FIG. 1 schematically illustrates a system 100 for extracting and analyzing a dissolved component of a liquid sample, in accordance with an exemplary embodiment of the present disclosure. In the exemplary system 100, a pressurized gas (e.g., air or nitrogen pressurized, for example, to between about 100 kPa and about 500 kPa, or between about 100 kPa and about 200 kPa) and a sample liquid (e.g., water) are supplied from gas and liquid sources G, L to respective supply lines 110, 120 to supply gas and liquid to a collection chamber 130 (e.g., tank or cylinder). Pressure and flow rate of the gas may be controlled by a pressure reducing regulator 111, and pressure and flow rate of the liquid may be controlled by a metering pump 121. As shown, the gas and liquid supply lines 110, 120 may be provided with check valves 112, 122 to prevent backflow, and/or flowmeters 113, 123 (e.g., rotameter devices) to monitor flow rates. The gas supply line flowmeter 113 may be provided with an integrated regulating valve 113a (e.g., needle valve) for gas flow rate adjustment.

The exemplary collection chamber 130 is provided with a heater 140 for maintaining the collected fluids at an elevated temperature (e.g., between about 40° C. and about 80° C., or about 50° C.). The collection chamber 130 and heater 140 function to mix the gas with the liquid, causing a portion of the liquid and its components (e.g., VOC's) to be vaporized from the liquid and absorbed by the collected gas. While the collection chamber 130 and heater 140 may inherently function as a sparger for mixing the gas and liquid, in other embodiments, the collection chamber 130 may be further provided with a sparging arrangement 150 (e.g., a bubbler, filter, impeller, and/or other sparger assembly) to facilitate mixing.

The liquid and gas, with the vaporized components, are expelled from the collection chamber 130 through an outlet port 131. The gas in the outlet port 131 passes through a first outlet passage 162 to an analyzer (e.g., gas chromatograph, not shown) for analysis of the content and composition of the material components extracted from the liquid sample, while the liquid in the outlet port passes or drains, by gravity feed, through a second outlet passage 163 to a drain port 170.

According to an exemplary aspect of the present disclosure, in an exemplary arrangement, the fluid pressure within the collection chamber 130 is maintained at a positive pressure (e.g., between about 100-500 kPa or between about 100-200 kPa), and the vaporized liquid flowing to the first outlet passage 162 passes through a pressure reducing mechanism 180 (e.g., a flow regulating valve, such as a needle valve, or a pressure reducing regulator) to bring the vaporized fluid into an unsaturated state, thereby preventing or minimizing condensation of the vaporized liquid (and its material components). In one such arrangement, the pressure reducing mechanism 180 may provide a reduction in pressure, for example, to about atmospheric pressure. The flow coefficient (C_v) through the pressure reducing mechanism 180 may be user adjustable, for example, to maintain a constant flow rate to the analyzer.

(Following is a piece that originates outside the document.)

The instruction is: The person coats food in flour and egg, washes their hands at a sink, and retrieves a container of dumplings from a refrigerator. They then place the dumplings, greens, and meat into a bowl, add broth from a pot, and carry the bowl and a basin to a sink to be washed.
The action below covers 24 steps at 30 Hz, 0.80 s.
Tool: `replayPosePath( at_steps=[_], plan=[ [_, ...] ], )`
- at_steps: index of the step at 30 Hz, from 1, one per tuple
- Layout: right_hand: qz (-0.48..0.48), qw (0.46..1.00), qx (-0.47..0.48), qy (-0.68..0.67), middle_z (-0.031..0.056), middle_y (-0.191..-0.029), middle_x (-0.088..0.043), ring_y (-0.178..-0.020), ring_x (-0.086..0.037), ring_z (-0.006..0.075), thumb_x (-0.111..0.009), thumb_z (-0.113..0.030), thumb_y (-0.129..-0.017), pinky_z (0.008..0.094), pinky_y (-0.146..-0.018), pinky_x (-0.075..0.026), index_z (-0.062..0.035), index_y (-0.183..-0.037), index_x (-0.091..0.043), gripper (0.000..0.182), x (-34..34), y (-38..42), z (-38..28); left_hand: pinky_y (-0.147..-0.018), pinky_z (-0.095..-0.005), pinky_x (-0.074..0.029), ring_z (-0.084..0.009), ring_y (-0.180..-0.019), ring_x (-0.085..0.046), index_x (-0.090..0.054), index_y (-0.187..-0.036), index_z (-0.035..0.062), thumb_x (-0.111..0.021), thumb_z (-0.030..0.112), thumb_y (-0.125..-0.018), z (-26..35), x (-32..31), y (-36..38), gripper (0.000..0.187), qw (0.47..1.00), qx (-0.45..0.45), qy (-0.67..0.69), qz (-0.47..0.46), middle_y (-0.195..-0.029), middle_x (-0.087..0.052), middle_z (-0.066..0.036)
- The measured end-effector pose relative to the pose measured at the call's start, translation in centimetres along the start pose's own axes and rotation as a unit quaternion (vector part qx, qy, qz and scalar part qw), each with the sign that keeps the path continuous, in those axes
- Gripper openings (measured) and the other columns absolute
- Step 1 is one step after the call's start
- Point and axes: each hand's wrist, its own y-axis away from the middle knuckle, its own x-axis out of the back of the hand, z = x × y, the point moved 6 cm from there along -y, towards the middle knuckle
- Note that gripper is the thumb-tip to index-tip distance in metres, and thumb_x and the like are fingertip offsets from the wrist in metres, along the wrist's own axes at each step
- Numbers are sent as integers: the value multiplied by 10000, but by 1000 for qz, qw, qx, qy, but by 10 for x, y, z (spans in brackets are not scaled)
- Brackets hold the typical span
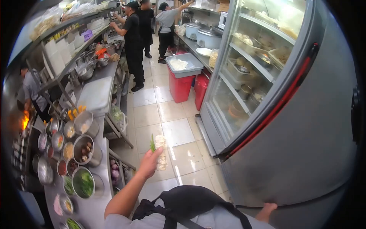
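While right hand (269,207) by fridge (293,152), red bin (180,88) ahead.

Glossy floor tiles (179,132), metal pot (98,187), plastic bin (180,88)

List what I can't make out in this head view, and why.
In the head view:
Pale item: middle covered by the left hand.
Right hand: too small to tell whether it touches the fridge.
Bowl of green pieces: cut off by the bottom edge.
Bottom-shelf fridge contents: blurred.
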Motion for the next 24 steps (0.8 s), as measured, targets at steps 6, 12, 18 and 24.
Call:
replayPosePath(
  at_steps=[6,12,18,24],
  plan=[
    [73,994,86,13,96,-1351,-447,-1238,-414,295,-391,-419,-879,514,-1039,-326,-83,-1353,-407,581,-38,18,55,-662,-278,-500,-105,-767,-583,-561,-1131,50,-529,252,-964,52,-8,-98,264,998,53,2,-29,-907,-595,-7],
    [-212,934,-108,268,105,-1138,-471,-860,-533,323,-503,-231,-906,531,-770,-490,-115,-1301,-402,424,-246,61,329,-742,-270,-511,-123,-854,-606,-534,-1189,19,-525,252,-971,67,-15,-235,320,994,93,24,-43,-991,-614,-46],
    [-703,560,-230,373,61,-1086,-579,-791,-547,136,-535,-232,-961,392,-819,-517,-20,-1189,-542,311,-550,540,452,-738,-257,-493,-84,-832,-581,-569,-1139,22,-554,262,-960,115,2,-361,300,997,52,-49,-7,-958,-616,-17],
    [-810,337,-351,328,78,-1126,-573,-955,-592,164,-512,-228,-979,400,-887,-493,-52,-1259,-437,339,-660,763,493,-758,-271,-480,-103,-875,-569,-539,-1217,26,-542,328,-955,181,50,-459,399,978,-3,-206,23,-1005,-610,-28]
  ],
)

To maintain the positive internal pressure of the collection chamber 130 and to separate the gas from a gas-liquid mixture in the second outlet passage 162, in an exemplary embodiment, a water sealing mechanism 190 is provided in the second outlet passage. While a variety of suitable water sealing mechanisms may be utilized, in an exemplary embodiment, the water sealing mechanism 190 (schematically shown in greater detail in FIG. 2) includes an air trap 191 (e.g., a float-type air trap) installed in the second outlet passage 163 to separate the liquid and gas, and a double-tube bleed line 192 diverting the separated gas through a first passage 192a of the double-tube bleed line 192 to a bleed passage 193 while allowing the liquid to pass through a second passage 192b to the air trap 191.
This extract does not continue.